2.      Prinsip Pendidikan Rasulullah
Menurut Drs. Muhammad Thalib ada 25 asas Islami yang diterapkan oleh Rasulullah dalam pendidikan, yaitu:
1.        Mengulang-ulang.
2.        Sedikit demi sedikit.
3.        Memilih yang paling ringan.
4.        Mudah dan luwes.
5.        Dalam kondisi segar.
6.        Memilih waktu yang tepat.
7.        Memperhatikan bakat.
8.        Mengikuti kecenderungan anak/peserta didik.
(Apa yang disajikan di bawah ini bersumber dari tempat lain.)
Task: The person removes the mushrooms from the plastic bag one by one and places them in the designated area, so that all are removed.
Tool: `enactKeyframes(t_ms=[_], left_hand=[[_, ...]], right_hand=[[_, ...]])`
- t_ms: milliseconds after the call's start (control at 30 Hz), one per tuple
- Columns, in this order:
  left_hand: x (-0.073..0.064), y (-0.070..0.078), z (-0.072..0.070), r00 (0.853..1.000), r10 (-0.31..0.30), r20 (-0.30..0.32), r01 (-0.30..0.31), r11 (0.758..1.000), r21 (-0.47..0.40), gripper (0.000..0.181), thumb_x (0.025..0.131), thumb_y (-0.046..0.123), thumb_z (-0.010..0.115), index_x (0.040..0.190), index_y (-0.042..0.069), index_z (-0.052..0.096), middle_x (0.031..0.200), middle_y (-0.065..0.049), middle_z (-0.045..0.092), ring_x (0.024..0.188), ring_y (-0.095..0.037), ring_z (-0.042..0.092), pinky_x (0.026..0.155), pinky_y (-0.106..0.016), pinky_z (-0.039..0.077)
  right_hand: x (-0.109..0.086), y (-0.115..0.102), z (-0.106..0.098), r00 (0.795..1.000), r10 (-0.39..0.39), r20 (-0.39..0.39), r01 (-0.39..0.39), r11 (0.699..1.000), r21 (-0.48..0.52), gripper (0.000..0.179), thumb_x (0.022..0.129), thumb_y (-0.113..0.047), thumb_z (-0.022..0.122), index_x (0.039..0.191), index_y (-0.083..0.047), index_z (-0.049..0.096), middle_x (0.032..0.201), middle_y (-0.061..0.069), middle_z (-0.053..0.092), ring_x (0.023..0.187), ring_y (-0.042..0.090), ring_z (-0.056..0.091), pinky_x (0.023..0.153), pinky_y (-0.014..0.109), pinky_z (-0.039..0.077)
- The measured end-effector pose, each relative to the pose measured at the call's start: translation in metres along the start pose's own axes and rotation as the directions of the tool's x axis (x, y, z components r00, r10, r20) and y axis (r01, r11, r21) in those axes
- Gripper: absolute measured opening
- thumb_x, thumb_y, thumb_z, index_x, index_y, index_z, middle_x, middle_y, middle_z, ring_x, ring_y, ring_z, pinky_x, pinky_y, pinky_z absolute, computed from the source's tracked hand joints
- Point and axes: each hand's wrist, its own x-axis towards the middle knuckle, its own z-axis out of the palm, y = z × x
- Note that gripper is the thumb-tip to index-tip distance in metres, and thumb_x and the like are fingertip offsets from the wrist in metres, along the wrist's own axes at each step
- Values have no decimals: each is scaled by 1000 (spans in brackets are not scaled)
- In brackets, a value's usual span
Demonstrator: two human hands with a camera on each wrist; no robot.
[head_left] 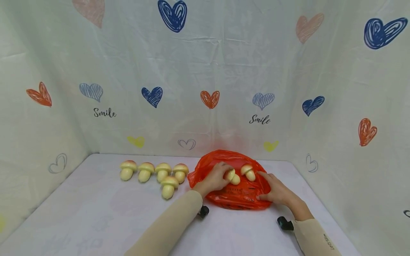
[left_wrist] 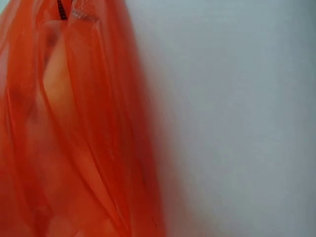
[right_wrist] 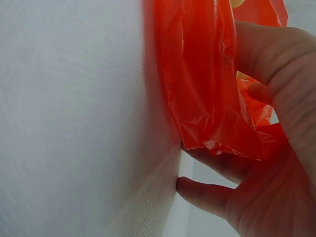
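Note:
A red plastic bag (head_left: 237,197) lies spread on the white table with its mouth open. My left hand (head_left: 216,177) reaches over its left side and holds a pale yellow mushroom (head_left: 235,179) inside it. A second mushroom (head_left: 247,172) rests in the bag, just right of that one. At the bag's right edge, my right hand (head_left: 275,190) grips the rim. The right wrist view shows the thumb over the plastic (right_wrist: 197,74) and fingers behind it. In the left wrist view, the bag's red side (left_wrist: 89,123) hides most of the left hand.
Several more mushrooms with reddish-yellow caps (head_left: 146,172) stand on the table left of the bag. Behind the table (head_left: 96,206) hangs a white curtain (head_left: 192,71) printed with hearts. Black wrist cameras (head_left: 284,224) sit below both hands.

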Motion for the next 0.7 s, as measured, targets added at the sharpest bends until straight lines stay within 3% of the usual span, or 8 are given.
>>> enactKeyframes(t_ms=[233,533,700], left_hand=[[3,0,4,998,-54,-31,53,998,-19,41,84,17,74,123,15,60,108,2,47,102,-14,46,89,-26,47],[3,-7,-8,999,45,19,-46,999,9,46,82,-6,63,124,13,62,117,0,57,107,-17,50,97,-29,43],[1,-4,-7,999,21,30,-20,1000,-11,49,85,10,68,133,14,56,122,-2,53,106,-16,49,95,-31,45]], right_hand=[[1,0,1,1000,10,4,-10,1000,1,98,69,-42,83,148,-17,32,136,17,39,121,38,43,90,59,45],[1,-1,1,1000,6,-5,-6,1000,0,97,69,-40,84,147,-17,32,136,18,40,121,38,43,91,60,44],[0,1,1,1000,-3,-3,3,1000,-1,96,69,-40,83,147,-17,32,136,19,40,121,40,43,91,62,43]])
9.        Mengetahui tingkat kemampuan anak/peserta didik.
10.    Berjenjang.
11.    Stabil dan berkelanjutan.
12.    Menyesuaikan perlakuan dengan martabat.
13.    Menguji kemampuan dan keterampilannya.
14.    Adil.
15.    Menghormati hak anak/peserta didik sebagai sahabat.
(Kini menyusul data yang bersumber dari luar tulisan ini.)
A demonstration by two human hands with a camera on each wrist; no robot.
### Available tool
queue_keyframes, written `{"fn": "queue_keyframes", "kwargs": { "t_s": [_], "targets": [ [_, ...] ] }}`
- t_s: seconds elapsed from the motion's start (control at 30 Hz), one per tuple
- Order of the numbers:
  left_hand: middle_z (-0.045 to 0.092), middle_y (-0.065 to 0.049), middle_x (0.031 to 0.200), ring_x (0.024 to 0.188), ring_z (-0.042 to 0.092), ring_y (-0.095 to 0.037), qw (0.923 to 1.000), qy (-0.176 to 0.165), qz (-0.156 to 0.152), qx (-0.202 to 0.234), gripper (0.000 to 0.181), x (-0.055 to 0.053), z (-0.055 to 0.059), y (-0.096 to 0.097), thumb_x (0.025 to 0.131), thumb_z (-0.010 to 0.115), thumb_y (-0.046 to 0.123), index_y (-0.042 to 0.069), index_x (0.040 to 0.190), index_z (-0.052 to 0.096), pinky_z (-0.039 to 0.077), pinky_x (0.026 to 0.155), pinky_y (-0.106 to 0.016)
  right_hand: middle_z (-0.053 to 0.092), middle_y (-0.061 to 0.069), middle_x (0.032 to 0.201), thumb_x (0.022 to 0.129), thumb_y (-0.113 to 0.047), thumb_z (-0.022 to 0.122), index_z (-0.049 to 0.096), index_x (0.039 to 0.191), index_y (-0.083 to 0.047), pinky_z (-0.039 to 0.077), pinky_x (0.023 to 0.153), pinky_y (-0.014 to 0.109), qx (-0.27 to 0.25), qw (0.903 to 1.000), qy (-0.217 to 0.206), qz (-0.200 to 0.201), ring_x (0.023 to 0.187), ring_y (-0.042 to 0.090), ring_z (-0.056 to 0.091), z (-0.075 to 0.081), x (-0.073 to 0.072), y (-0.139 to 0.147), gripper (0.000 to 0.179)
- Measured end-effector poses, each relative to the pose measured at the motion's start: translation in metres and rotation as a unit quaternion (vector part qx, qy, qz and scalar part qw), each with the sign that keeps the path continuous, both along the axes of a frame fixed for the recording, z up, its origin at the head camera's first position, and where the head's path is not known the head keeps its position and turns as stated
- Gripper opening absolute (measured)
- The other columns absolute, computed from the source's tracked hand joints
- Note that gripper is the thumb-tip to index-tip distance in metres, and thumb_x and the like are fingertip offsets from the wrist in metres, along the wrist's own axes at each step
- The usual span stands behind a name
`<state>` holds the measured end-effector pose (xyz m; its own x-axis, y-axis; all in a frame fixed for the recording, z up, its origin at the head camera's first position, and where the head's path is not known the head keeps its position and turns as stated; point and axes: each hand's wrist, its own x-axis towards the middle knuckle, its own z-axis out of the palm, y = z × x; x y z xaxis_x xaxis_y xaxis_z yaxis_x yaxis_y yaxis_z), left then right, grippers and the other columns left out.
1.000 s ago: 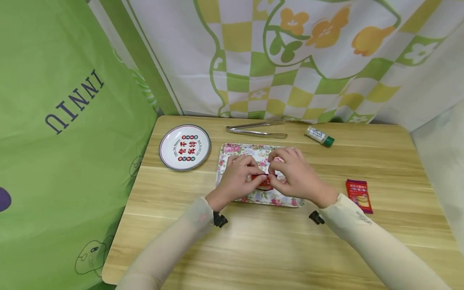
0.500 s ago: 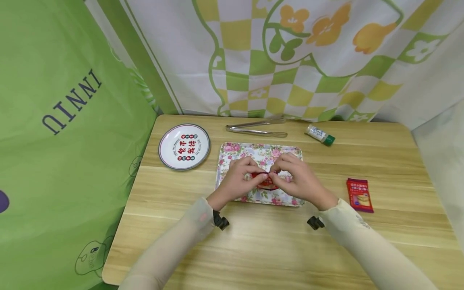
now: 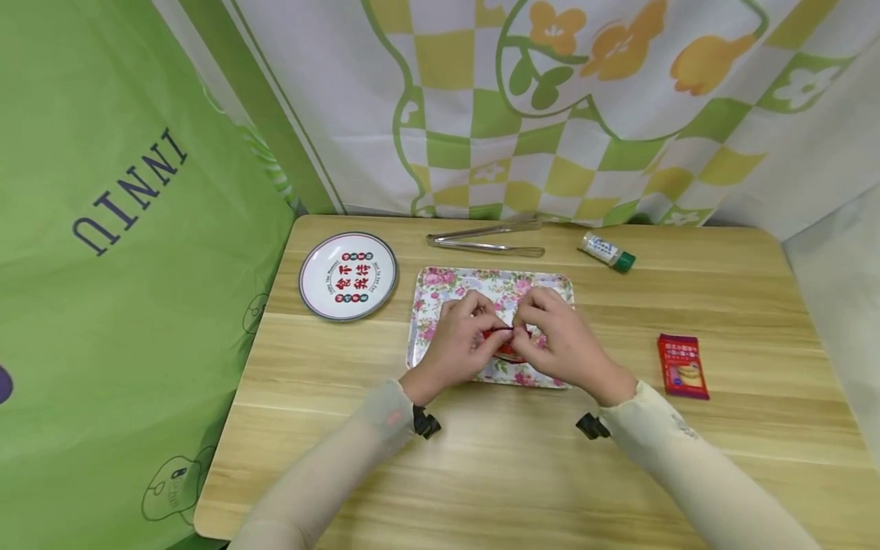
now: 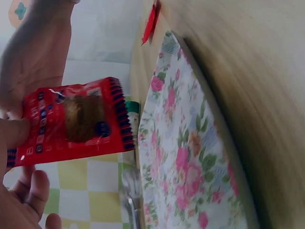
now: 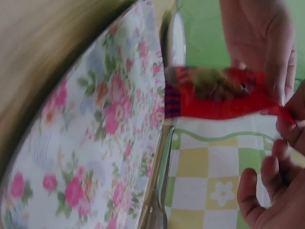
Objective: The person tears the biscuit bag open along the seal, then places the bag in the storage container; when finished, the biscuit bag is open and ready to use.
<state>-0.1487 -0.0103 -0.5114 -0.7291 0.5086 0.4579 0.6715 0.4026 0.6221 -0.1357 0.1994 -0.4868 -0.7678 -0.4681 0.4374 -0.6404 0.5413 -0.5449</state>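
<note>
Over the flowered tray, both hands work on one red snack packet with dark zigzag ends. My left hand pinches its upper edge between thumb and fingers. My right hand pinches the same edge from the other side, fingertips close to the left ones. In the left wrist view the packet hangs above the tray, a brown biscuit pictured on its front. From the right wrist the packet shows its lower zigzag end still joined, while its top is partly hidden by fingers.
A second red packet lies on the wooden table to the right. Behind the tray are metal tongs and a small green-capped bottle. A round plate with red lettering stands left of the tray.
Both hands keep hold of the packet's top edge. The wrists have come slightly closer together, and the right thumb and fingers have shifted a little along the edge.
</note>
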Motion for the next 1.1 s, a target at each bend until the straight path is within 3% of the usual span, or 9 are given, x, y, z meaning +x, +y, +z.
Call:
{"fn": "queue_keyframes", "kwargs": {
  "t_s": [0.13,0.3,0.47,0.6,0.7,0.87,1.0,1.1],
  "targets": [
    [0.051,0.005,0.096,0.09,0.051,-0.011,0.9998,-0.01,0.006,0.015,0.013,0.001,-0.004,0.004,0.1,0.067,0.024,0.017,0.093,0.075,0.032,0.086,-0.041,0.046,0.0,0.096,0.088,-0.011,0.057,0.059,0.077,-0.021,0.035,0.072,0.035,-0.026,0.9991,-0.02,-0.025,0.086,0.02,0.043,-0.001,0.002,-0.003,0.015],
    [0.047,0.007,0.089,0.082,0.047,-0.009,0.9992,-0.017,0.006,0.036,0.011,0.001,-0.006,0.006,0.099,0.068,0.024,0.018,0.095,0.076,0.032,0.084,-0.039,0.047,-0.005,0.087,0.089,-0.007,0.059,0.059,0.08,-0.022,0.037,0.066,0.032,-0.048,0.9969,-0.052,-0.034,0.075,0.022,0.046,-0.003,0.005,-0.003,0.017],
    [0.046,0.006,0.089,0.081,0.045,-0.01,0.9995,0.002,0.003,0.031,0.011,0.002,-0.008,0.007,0.099,0.068,0.024,0.018,0.093,0.076,0.032,0.085,-0.04,0.051,-0.009,0.08,0.089,-0.002,0.059,0.056,0.078,-0.022,0.042,0.063,0.034,-0.067,0.9938,-0.085,-0.028,0.071,0.019,0.049,-0.006,0.007,-0.001,0.023],
    [0.045,0.004,0.088,0.079,0.043,-0.013,0.9989,0.024,0.013,0.039,0.012,0.003,-0.009,0.009,0.099,0.068,0.022,0.015,0.092,0.076,0.033,0.087,-0.042,0.05,-0.004,0.074,0.091,0.002,0.057,0.057,0.076,-0.021,0.041,0.062,0.034,-0.096,0.9832,-0.149,-0.042,0.067,0.015,0.045,-0.006,0.008,-0.004,0.027],
    [0.044,0.002,0.088,0.079,0.042,-0.014,0.9978,0.041,0.02,0.047,0.012,0.004,-0.009,0.01,0.097,0.069,0.02,0.013,0.09,0.077,0.035,0.087,-0.044,0.048,0.001,0.071,0.092,0.002,0.054,0.058,0.076,-0.017,0.037,0.06,0.032,-0.129,0.9659,-0.215,-0.064,0.064,0.017,0.042,-0.005,0.01,-0.006,0.025],
    [0.044,0.001,0.088,0.079,0.043,-0.015,0.9957,0.074,0.03,0.046,0.012,0.004,-0.012,0.013,0.095,0.072,0.019,0.012,0.087,0.077,0.036,0.085,-0.044,0.052,0.009,0.079,0.098,-0.001,0.053,0.058,0.08,-0.003,0.038,0.065,0.031,-0.209,0.9228,-0.314,-0.078,0.073,0.021,0.045,-0.005,0.013,-0.009,0.019],
    [0.045,0.0,0.088,0.079,0.043,-0.016,0.9933,0.104,0.04,0.031,0.012,0.005,-0.013,0.016,0.095,0.072,0.018,0.011,0.087,0.077,0.037,0.084,-0.044,0.052,0.012,0.087,0.1,-0.004,0.049,0.058,0.084,0.005,0.041,0.075,0.037,-0.256,0.8884,-0.372,-0.083,0.083,0.023,0.047,-0.007,0.013,-0.01,0.02],
    [0.045,0.001,0.089,0.08,0.044,-0.016,0.9909,0.124,0.05,0.017,0.012,0.006,-0.014,0.017,0.096,0.07,0.017,0.011,0.088,0.077,0.037,0.084,-0.044,0.052,0.012,0.09,0.101,-0.006,0.048,0.058,0.087,0.006,0.041,0.081,0.044,-0.267,0.8716,-0.401,-0.093,0.087,0.025,0.047,-0.008,0.013,-0.01,0.021]
  ]
}}
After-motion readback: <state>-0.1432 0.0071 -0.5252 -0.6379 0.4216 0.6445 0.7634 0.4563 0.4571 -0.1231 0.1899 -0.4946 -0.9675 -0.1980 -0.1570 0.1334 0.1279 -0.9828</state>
16.    Memperlakukan anak/peserta didik sebagai sahabat.
17.    Menimbulkan sikap saling menolong.
18.    Menyeimbangkan akal dan hati.
19.    Bertanya kepada ahlinya.
20.    Selalu dinamis menguji kebenaran.
21.    Tidak mencampuradukkan kebenaran dan kebatilan.
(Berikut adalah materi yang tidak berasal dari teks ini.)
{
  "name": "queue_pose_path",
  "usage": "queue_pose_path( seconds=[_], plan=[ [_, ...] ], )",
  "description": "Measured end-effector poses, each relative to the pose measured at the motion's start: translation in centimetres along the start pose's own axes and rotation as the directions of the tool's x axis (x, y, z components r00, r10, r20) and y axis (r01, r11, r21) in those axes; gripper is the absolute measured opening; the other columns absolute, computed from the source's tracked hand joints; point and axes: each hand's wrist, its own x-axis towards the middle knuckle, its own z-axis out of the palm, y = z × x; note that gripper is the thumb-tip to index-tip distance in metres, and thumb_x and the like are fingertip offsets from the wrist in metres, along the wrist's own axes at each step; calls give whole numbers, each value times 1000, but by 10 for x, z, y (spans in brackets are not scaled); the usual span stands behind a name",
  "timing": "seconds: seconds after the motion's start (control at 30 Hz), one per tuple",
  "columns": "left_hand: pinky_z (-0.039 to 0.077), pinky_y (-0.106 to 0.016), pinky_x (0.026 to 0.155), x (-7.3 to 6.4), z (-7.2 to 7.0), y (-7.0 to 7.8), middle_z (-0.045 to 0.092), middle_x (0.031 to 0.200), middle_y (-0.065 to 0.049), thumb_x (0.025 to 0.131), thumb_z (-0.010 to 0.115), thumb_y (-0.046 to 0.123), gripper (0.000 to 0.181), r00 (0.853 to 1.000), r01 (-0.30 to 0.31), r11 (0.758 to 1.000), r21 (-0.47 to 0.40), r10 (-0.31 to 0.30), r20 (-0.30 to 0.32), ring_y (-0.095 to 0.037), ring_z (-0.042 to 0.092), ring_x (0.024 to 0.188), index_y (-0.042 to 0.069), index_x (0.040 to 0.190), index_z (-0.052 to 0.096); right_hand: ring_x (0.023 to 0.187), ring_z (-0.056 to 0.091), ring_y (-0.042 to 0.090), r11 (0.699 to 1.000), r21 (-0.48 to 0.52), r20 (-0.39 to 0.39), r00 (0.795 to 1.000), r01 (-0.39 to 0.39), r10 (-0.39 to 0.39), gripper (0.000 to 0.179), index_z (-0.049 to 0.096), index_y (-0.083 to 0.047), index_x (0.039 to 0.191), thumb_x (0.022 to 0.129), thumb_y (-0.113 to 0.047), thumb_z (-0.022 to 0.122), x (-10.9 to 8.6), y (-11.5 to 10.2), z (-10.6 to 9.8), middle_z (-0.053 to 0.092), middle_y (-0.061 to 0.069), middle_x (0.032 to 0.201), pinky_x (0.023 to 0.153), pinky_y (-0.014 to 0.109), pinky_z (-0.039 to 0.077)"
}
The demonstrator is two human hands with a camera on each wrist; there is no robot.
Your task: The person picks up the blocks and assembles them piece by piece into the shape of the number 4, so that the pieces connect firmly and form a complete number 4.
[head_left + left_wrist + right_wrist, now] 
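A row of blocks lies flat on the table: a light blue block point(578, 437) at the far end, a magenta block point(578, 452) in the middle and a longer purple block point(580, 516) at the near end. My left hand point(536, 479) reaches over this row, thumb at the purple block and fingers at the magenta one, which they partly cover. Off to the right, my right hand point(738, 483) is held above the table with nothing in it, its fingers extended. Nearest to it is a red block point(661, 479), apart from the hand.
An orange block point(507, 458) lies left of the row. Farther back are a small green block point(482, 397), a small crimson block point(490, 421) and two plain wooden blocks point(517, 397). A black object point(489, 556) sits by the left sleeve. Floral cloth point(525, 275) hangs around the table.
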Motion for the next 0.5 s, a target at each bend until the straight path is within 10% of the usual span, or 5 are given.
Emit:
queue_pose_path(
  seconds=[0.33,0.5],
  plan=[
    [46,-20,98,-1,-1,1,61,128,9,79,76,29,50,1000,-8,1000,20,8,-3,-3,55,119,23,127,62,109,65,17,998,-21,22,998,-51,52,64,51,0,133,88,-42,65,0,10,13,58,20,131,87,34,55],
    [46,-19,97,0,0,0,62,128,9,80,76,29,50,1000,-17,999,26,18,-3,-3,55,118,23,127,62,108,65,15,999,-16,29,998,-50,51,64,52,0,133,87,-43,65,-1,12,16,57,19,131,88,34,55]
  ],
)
22.    Menjauhi yang buruk.
23.    Menjauhi kata-kata celaan.
24.    Menegakkan aturan dengan benar.
25.    Menghukum hanya bila perlu.[14]


3.      Metode Pendidikan Rasulullah
a.       Metode Bil Hikmah, Mauizhah Hasanah dan Mujadalah
Artinya: “Serulah manusia kepada jalan Allah dengan hikmah, pelajaran yang baik, dan bantahlah dengan cara yang baik. Sesungguhnya Tuhanmu Dialah yang lebih mengetahui tentang siapa yang tersesat dari jalan-Nya, dan Dialaj (juga) yang lebih mengetahui orang yang mendapat petunjuk” (QS. An-Nahl: 125)[15]
b.      Metode Bertanya
c.       Metode Penyegaran
Dalam memberikan wejangan atau penerangan agama, NAbi SAW selalu menjaga agar rasa jemu dan lelah tidak menyelinap masuk dalam hati para pendengarnya. Mereka diberi kesempatan melepas lelah agar hati mereka tetap terbuka menerima apa yang akan disampaikan.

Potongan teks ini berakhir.